Les quatre jeux en question :

À ma table, la séquence s’est déroulée sans encombre et l’on a atterri au contrat de 3 Sans-Atout.
Ouest donneur, Nord-Sud vulnérables :
| O | N | E | S |
|---|---|---|---|
| passe | 1♠ | passe | 2♦ |
| passe | 2♥ | passe | 3♦ |
| passe | 3SA |
Au jeu de la carte, mon partenaire n’a rencontré aucune difficulté pour mener son contrat à bien, la localisation des honneurs lui étant particulièrement favorable. Est, en flanc, a choisi d’entamer du 4 de Cœur, en quatrième meilleure, offrant aussitôt le 9. Il lui a alors suffi d’affranchir une levée d’honneur à Cœur en jouant petit vers la Dame et de réussir l’impasse à Carreau pour assurer son contrat sans véritable suspense.
Alors, à l’analyse post-mortem, qu’est-ce qui a généré cet écart ? À l’autre table, mon coéquipier assis en Ouest a ouvert non vulnérable… de 3♣ !
| O | N | E | S |
|---|---|---|---|
| 3♣ | ? |
Quelle enchère Nord doit-il sélectionner ?
Nanti de 16 points d’honneurs, celui-ci s’est trouvé bien embêté :
- Doit-il contrer d’appel, malgré la courte à Carreau, pour essayer de trouver le meilleur fit majeur ?
- Doit-il nommer sa majeure cinquième, au risque d’enterrer le fit à Cœur ?
- Ou doit-il préférer enchérir à 3SA avec ce Roi troisième qui lui permet de laisser passer une fois la couleur ?
À la table, le joueur a opté pour l’enchère de contre et la séquence s’est terminée ainsi :
| O | N | E | S |
|---|---|---|---|
| 3♣ | contre | passe | 5♦ |
L’issue n’a pas été des plus agréables pour le camp Nord-Sud malmené aux enchères, avec un contrat sans aucun espoir de réussite.
Cette donne est une excellente illustration de l’efficacité d’un barrage agressif, pour faire dérailler les enchères adverses.
Mais la main d’Ouest ne comporte que six cartes dans un jeu très faible…
Très longtemps, les joueurs de bridge ont été conditionnés pour n’ouvrir en barrage que lorsqu’ils possédaient une ouverture livresque : le bon nombre de cartes, une couleur solide et l’absence d’honneurs dans les couleurs annexes, afin d’éviter de pousser le partenaire à une défense malvenue.
Mais le bridge moderne s’est peu à peu affranchi de cette approche trop académique, sous l’influence de nombreux champions internationaux. Un barrage a avant tout pour objectif de gêner les adversaires dans la recherche de leur contrat optimal, en leur laissant peu d’espace pour dialoguer et se décrire précisément. Sous pression et à haut palier, leurs décisions deviennent inévitablement plus délicates.
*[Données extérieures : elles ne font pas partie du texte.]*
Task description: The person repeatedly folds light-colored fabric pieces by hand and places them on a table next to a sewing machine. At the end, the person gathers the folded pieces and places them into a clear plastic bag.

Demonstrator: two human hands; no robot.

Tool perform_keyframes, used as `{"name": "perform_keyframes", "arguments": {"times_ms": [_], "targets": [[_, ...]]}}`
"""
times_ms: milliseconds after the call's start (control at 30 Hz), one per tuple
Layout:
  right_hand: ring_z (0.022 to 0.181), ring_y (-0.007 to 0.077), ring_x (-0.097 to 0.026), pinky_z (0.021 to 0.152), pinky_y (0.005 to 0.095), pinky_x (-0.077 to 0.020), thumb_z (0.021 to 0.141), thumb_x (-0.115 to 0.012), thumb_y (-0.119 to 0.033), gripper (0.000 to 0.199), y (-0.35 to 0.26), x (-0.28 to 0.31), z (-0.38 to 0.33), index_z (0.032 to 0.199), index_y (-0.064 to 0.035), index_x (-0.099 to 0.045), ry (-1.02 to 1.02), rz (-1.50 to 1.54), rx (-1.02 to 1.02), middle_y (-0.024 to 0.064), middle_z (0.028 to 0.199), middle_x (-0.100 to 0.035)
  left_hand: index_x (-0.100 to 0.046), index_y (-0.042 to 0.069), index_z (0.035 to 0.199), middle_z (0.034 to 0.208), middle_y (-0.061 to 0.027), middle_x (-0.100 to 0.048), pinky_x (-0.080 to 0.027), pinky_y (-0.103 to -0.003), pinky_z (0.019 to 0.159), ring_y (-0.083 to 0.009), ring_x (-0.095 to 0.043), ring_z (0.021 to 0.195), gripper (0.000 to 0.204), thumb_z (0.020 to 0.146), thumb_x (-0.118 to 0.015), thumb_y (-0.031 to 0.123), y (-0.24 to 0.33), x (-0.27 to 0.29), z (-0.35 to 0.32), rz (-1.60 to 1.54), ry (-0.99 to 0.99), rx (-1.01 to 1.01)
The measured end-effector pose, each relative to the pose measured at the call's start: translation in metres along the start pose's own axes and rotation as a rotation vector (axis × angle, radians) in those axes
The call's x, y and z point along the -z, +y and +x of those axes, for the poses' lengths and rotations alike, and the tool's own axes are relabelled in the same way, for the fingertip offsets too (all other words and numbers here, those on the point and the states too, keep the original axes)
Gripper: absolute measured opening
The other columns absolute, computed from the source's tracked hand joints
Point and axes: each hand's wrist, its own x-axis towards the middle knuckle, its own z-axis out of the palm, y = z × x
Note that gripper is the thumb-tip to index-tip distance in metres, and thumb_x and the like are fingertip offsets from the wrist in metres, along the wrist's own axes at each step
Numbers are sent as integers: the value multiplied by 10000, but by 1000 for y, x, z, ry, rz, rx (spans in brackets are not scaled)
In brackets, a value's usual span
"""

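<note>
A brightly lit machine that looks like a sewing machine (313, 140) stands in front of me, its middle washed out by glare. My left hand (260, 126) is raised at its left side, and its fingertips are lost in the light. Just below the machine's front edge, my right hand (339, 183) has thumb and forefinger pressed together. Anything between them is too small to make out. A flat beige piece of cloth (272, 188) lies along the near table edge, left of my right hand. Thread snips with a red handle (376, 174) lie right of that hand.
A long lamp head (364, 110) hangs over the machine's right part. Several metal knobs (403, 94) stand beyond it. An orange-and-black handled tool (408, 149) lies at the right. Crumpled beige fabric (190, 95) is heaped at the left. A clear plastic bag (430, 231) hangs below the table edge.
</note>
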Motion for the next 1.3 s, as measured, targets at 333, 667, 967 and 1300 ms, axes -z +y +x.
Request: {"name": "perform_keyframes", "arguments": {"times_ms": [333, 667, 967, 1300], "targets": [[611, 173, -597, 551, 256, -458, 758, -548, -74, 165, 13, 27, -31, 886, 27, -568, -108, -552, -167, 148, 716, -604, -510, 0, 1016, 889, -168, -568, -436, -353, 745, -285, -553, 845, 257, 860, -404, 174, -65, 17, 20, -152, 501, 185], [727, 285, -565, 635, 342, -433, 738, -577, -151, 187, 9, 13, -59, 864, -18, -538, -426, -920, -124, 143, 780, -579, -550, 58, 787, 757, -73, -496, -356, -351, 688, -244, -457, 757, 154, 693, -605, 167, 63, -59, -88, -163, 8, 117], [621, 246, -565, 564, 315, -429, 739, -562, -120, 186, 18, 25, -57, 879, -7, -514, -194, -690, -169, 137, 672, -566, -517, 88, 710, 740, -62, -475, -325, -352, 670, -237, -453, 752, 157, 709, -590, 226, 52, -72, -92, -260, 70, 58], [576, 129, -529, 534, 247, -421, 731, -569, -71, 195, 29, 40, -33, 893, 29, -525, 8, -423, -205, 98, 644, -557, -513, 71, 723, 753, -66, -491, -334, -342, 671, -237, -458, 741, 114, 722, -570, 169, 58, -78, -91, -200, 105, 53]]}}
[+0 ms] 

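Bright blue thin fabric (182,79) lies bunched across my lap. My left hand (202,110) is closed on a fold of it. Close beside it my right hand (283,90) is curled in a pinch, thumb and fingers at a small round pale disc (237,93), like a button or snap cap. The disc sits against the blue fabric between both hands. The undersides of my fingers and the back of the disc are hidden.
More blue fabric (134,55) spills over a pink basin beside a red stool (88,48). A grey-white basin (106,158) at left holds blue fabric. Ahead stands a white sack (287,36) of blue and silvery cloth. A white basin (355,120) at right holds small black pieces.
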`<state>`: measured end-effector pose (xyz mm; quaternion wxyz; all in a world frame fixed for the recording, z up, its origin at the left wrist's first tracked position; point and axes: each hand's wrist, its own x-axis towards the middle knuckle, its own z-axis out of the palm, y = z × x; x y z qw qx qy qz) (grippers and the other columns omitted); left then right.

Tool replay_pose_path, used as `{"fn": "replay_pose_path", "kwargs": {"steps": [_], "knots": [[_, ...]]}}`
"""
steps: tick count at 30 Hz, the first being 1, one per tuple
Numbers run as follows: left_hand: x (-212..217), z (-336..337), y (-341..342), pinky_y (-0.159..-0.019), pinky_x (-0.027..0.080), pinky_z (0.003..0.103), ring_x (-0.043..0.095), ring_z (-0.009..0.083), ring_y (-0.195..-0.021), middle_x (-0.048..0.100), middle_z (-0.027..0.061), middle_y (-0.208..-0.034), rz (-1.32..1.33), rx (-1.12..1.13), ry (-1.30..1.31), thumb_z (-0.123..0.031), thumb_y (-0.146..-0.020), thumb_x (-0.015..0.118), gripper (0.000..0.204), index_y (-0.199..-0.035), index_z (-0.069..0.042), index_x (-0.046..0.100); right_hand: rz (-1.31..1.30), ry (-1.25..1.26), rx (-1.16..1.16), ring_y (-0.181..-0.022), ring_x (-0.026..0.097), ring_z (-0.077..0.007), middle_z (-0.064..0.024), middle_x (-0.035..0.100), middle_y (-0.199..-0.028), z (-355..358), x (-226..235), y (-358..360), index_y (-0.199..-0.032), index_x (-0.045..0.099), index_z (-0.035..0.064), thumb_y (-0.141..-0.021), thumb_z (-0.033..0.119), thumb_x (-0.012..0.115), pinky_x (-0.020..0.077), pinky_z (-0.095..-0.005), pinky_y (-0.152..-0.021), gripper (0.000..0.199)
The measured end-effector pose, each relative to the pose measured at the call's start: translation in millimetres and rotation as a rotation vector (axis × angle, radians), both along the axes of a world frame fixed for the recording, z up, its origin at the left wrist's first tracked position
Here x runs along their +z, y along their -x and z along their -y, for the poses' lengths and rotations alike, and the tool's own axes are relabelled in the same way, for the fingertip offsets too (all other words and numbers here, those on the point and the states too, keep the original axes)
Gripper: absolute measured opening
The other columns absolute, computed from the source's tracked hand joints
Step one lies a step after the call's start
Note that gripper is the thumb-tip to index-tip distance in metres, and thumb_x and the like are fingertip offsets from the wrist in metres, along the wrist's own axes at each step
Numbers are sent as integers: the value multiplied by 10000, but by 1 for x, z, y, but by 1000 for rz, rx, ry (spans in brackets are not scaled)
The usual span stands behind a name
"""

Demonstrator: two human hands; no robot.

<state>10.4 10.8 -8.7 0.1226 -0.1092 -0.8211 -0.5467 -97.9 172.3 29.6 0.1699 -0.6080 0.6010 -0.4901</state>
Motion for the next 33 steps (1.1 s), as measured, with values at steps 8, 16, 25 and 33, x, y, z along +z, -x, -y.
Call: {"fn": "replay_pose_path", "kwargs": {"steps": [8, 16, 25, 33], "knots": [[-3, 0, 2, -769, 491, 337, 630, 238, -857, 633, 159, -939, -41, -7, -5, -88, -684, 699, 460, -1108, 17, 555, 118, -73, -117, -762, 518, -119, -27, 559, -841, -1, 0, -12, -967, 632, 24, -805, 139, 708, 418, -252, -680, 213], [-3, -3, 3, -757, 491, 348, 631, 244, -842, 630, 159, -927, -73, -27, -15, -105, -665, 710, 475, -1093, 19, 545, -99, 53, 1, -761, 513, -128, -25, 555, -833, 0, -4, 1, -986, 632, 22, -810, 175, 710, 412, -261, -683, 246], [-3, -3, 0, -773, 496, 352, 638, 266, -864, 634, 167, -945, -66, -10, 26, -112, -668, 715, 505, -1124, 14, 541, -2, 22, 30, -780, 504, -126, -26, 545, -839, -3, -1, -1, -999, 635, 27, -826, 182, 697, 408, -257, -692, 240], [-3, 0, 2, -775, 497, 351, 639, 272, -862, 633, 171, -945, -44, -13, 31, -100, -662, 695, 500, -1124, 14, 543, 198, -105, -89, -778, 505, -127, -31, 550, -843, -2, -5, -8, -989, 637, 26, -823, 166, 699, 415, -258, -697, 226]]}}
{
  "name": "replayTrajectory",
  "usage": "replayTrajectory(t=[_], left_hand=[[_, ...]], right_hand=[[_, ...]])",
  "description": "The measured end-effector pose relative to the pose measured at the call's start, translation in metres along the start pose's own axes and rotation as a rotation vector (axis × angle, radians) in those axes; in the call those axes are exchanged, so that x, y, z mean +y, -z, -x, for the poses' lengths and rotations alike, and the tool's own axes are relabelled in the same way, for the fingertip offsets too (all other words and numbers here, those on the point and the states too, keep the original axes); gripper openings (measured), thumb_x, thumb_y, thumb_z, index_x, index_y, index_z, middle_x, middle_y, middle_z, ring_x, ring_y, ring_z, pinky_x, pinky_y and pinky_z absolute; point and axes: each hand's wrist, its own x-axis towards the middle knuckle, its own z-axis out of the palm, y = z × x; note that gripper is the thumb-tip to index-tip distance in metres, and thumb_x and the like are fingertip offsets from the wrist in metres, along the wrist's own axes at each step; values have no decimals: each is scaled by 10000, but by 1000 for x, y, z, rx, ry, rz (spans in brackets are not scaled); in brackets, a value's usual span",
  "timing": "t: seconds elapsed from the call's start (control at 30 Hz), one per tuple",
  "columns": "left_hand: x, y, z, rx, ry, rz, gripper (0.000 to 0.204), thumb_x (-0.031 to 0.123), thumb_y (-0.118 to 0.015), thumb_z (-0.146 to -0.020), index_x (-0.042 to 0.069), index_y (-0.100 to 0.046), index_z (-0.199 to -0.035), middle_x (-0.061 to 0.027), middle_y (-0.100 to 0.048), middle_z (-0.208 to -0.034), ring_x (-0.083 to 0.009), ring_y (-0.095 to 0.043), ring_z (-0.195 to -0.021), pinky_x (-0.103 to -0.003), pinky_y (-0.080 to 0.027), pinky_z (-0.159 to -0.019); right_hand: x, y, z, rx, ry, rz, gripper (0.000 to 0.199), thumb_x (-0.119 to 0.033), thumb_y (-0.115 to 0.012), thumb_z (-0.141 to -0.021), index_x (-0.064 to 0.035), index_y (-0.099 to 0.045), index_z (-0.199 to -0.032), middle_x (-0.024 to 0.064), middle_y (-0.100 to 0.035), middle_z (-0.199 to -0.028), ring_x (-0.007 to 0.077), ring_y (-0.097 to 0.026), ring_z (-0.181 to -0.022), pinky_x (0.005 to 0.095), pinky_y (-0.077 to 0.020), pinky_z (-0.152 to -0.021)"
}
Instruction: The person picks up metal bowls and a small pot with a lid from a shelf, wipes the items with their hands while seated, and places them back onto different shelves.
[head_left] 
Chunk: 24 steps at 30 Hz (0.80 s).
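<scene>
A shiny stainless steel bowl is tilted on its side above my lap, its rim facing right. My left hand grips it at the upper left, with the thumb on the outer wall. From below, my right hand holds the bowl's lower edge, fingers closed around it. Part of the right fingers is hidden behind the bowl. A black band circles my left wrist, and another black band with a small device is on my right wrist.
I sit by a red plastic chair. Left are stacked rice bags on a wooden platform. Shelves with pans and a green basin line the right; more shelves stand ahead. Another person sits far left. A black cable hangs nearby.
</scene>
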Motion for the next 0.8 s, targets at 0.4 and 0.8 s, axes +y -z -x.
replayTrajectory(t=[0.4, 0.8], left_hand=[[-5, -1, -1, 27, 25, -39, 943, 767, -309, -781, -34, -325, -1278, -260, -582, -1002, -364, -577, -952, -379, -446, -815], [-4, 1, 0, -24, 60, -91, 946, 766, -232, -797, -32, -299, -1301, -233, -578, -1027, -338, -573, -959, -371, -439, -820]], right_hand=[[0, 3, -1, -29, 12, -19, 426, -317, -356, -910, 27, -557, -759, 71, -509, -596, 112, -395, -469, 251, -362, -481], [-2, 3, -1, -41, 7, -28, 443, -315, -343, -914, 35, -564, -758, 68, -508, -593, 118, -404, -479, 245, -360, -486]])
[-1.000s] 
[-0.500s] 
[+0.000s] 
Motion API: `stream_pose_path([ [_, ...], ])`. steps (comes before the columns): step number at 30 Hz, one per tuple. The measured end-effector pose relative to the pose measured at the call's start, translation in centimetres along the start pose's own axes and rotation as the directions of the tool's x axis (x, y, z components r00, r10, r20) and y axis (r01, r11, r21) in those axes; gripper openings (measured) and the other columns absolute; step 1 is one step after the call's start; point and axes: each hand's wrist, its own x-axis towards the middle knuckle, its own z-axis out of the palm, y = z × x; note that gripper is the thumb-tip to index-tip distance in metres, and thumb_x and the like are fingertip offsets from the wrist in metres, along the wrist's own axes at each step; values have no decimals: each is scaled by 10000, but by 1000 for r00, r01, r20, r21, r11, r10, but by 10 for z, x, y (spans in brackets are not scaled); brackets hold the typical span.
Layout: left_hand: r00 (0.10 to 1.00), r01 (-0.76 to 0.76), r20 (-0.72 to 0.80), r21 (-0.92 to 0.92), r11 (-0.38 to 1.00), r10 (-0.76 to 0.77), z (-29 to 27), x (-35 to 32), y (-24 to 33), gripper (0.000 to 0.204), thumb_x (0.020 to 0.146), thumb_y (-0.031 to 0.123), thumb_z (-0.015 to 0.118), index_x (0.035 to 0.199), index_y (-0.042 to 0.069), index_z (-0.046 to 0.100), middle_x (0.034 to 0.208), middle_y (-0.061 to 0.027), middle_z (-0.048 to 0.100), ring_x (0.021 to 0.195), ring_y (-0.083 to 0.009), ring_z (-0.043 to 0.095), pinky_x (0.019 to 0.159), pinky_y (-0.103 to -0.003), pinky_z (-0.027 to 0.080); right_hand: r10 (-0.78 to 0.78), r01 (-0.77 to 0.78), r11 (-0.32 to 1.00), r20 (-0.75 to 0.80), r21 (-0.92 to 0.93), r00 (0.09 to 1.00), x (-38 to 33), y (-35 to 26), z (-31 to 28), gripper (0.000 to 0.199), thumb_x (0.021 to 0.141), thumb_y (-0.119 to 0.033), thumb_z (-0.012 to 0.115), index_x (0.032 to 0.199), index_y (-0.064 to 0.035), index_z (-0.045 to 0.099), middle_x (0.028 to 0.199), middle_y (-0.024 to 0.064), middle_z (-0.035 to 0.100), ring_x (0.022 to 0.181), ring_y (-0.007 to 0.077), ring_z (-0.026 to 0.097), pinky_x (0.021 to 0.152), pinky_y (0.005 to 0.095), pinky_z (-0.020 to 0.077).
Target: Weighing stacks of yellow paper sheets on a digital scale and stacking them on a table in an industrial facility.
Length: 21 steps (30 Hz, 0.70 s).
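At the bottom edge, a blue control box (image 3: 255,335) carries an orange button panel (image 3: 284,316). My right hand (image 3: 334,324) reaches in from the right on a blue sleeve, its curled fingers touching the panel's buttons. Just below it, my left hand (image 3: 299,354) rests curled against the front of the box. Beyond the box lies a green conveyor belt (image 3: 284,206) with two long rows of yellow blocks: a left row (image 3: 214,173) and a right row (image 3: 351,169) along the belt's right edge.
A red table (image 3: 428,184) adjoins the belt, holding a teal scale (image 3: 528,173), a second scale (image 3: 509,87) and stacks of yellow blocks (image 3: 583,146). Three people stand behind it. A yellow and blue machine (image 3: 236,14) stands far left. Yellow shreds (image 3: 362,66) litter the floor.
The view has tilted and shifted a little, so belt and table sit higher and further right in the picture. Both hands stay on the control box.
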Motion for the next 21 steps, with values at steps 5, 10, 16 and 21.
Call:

Bien entendu, il s’agit toujours de mettre en balance les risques et les bénéfices. C’est pourquoi, on s’accorde désormais pour dire que certaines positions se prêtent particulièrement bien à une approche agressive :
- Vert contre rouge, car le coût d’une éventuelle pénalité restera presque toujours inférieur à la prime de manche – voire de chelem – que vous pourriez empêcher les adversaires de trouver.
- Vert contre vert en troisième position, car le joueur numéro 4 est statistiquement censé avoir du jeu et qu’il est souhaitable de ne pas le laisser s’exprimer sans contrainte.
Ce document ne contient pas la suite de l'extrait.